WHAT IS REQUIRED:
Please return all lines of the data below containing the string "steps".

═══ COLLECTED MATERIAL

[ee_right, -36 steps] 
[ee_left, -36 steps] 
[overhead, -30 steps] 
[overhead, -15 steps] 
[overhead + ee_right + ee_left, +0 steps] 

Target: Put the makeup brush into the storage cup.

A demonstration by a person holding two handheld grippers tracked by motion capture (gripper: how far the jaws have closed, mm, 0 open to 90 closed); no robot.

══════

RESULT:
[ee_right, -36 steps] 
[ee_left, -36 steps] 
[overhead, -30 steps] 
[overhead, -15 steps] 
[overhead + ee_right + ee_left, +0 steps] 

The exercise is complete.